A supervised learning task that assigns input data to predefined discrete categories.
Classification is a fundamental supervised learning task in which a model learns to assign input data points to one of several predefined discrete categories, known as classes or labels. The model is trained on a labeled dataset — a collection of examples where the correct class for each input is already known — and learns to identify patterns and decision boundaries that distinguish one class from another. Once trained, the model can predict the class of previously unseen inputs with measurable accuracy.
The mechanics of classification vary widely depending on the algorithm used. Logistic regression models the probability of class membership using a sigmoid function, while decision trees partition the feature space through a series of hierarchical rules. Support vector machines find the optimal hyperplane that maximally separates classes in high-dimensional space. Neural networks, particularly deep learning architectures, learn hierarchical feature representations that enable classification of highly complex inputs such as images, audio, and natural language. In all cases, model performance is evaluated using metrics such as accuracy, precision, recall, F1 score, and the area under the ROC curve.

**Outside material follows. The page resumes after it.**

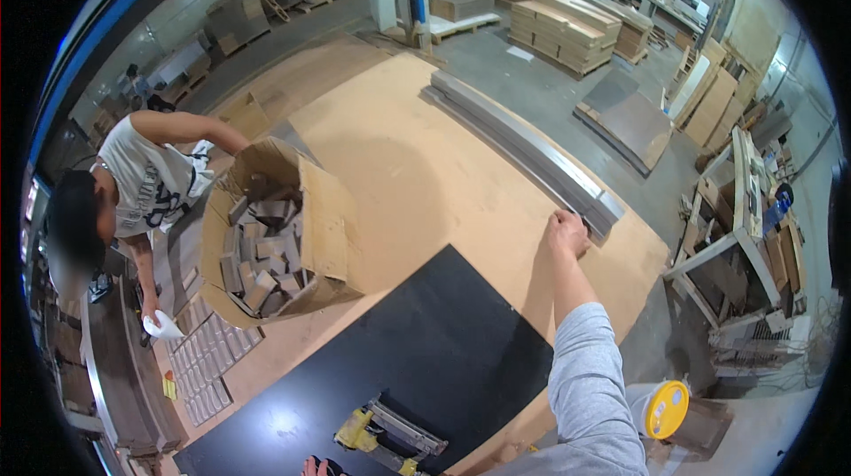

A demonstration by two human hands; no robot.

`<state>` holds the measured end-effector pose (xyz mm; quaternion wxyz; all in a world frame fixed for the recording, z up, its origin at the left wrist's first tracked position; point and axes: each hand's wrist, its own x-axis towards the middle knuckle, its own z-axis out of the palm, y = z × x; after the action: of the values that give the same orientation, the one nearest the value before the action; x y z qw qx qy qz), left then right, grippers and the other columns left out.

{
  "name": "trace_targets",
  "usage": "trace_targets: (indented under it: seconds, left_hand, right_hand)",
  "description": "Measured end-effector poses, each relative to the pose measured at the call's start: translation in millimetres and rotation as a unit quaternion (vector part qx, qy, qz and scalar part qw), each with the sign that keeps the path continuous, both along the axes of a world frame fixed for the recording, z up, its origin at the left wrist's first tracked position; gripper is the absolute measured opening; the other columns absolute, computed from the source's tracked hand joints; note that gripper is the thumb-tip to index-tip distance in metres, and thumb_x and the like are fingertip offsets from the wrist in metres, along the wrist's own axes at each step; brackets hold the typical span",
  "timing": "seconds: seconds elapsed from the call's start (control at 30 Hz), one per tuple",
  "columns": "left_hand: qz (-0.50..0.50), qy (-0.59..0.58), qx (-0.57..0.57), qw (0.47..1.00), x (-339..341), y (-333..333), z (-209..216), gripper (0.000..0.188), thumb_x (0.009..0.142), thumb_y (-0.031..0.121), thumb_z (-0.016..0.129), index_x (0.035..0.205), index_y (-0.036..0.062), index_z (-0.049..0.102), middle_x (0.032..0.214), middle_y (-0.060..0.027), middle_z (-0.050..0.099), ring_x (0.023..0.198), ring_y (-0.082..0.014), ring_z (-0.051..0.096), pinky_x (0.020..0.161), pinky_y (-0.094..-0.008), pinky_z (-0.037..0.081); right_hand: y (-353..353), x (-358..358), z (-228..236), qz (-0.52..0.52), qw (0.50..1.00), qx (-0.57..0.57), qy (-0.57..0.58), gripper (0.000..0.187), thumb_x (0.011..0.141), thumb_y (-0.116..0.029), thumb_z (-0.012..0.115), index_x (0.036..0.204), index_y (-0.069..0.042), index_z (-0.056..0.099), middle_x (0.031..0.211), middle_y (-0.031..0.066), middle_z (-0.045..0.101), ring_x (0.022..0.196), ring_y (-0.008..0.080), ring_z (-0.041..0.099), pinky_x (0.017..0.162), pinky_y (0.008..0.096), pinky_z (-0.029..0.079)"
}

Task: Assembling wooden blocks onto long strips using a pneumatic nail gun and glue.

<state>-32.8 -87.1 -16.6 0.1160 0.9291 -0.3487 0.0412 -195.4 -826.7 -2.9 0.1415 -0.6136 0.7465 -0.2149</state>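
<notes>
My right arm stretches out over the table, and my right hand (pixel 567 235) is closed on the near end of a long grey strip (pixel 567 185). That strip belongs to a stack of similar strips lying along the table's far right side. Only the fingertips of my left hand (pixel 314 468) show at the lower edge, so its grip is hidden. Close to it, a yellow and grey nail gun (pixel 390 437) lies on a black panel (pixel 417 334). The panel rests on the tan table board (pixel 381 148).
An open cardboard box (pixel 328 228) full of short wood offcuts stands at left. Beside it a person (pixel 151 170) holds something white over rows of small grey pieces (pixel 208 361). A yellow-lidded bucket (pixel 665 409) and a cluttered rack (pixel 736 228) are at right; stacked boards (pixel 563 33) stand behind.
</notes>
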Motion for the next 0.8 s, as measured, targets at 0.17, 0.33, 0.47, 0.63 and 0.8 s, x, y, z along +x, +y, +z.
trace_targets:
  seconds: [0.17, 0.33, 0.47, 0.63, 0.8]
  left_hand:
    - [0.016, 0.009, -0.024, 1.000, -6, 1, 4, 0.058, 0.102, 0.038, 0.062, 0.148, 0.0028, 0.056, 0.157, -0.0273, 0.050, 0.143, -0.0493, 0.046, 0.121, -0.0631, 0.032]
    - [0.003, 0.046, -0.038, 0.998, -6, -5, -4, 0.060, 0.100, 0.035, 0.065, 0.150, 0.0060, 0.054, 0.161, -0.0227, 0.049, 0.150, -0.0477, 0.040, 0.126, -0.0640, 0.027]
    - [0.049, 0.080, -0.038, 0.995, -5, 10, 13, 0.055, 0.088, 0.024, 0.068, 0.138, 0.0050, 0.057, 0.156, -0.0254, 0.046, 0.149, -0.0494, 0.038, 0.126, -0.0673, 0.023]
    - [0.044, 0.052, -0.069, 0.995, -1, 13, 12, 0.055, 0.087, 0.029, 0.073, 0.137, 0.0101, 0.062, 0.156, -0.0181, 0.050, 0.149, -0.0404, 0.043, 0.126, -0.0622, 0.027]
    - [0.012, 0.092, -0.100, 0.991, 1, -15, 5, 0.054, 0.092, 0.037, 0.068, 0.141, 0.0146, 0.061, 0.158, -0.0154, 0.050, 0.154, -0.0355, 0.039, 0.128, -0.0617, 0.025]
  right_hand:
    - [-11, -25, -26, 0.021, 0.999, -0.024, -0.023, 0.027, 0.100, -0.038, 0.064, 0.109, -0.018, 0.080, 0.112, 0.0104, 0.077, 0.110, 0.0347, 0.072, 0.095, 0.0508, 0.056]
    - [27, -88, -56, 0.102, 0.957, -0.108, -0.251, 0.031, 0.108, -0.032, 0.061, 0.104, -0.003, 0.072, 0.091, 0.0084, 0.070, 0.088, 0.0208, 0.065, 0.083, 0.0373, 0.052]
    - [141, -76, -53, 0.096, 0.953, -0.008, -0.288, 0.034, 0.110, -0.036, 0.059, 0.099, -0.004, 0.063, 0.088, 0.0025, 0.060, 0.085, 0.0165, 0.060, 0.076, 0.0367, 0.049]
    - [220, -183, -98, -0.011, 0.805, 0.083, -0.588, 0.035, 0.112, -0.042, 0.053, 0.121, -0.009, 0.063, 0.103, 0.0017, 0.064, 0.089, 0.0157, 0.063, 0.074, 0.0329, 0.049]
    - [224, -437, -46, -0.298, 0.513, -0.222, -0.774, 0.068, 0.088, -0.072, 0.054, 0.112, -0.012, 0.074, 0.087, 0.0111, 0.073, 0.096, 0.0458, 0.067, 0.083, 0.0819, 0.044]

Classification problems are further distinguished by their structure. Binary classification involves exactly two classes — spam vs. not spam, malignant vs. benign — while multiclass classification handles three or more mutually exclusive categories. Multilabel classification allows a single input to belong to multiple classes simultaneously, as in tagging an image with several descriptive labels. Each variant introduces distinct modeling and evaluation challenges.
The practical importance of classification is enormous. It underpins applications ranging from email spam filtering and medical diagnosis to fraud detection, sentiment analysis, and autonomous vehicle perception. As datasets have grown larger and models more expressive, classification has remained one of the most active and consequential areas of machine learning research, serving as a benchmark for new architectures and training techniques alike.